### YOUR ASSIGNMENT:
Copy whichever lines of the data hold the word "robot".

(EXERCISE INPUTS Opens)

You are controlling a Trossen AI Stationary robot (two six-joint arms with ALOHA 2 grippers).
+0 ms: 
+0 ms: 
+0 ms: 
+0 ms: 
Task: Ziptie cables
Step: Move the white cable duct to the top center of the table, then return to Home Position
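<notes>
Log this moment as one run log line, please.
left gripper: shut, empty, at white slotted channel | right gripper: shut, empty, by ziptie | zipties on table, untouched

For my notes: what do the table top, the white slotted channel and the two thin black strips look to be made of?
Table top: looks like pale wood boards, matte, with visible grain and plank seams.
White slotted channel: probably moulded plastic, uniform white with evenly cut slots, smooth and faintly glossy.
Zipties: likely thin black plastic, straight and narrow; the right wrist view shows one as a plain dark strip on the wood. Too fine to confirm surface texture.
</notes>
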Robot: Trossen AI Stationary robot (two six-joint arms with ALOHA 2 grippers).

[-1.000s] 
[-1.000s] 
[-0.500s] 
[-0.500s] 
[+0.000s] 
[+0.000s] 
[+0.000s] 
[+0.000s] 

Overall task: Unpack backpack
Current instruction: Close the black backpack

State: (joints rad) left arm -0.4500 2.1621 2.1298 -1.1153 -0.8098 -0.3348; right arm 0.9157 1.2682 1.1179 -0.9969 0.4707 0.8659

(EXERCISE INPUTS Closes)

### SOLVED PROBLEM:
You are controlling a Trossen AI Stationary robot (two six-joint arms with ALOHA 2 grippers).
Robot: Trossen AI Stationary robot (two six-joint arms with ALOHA 2 grippers).

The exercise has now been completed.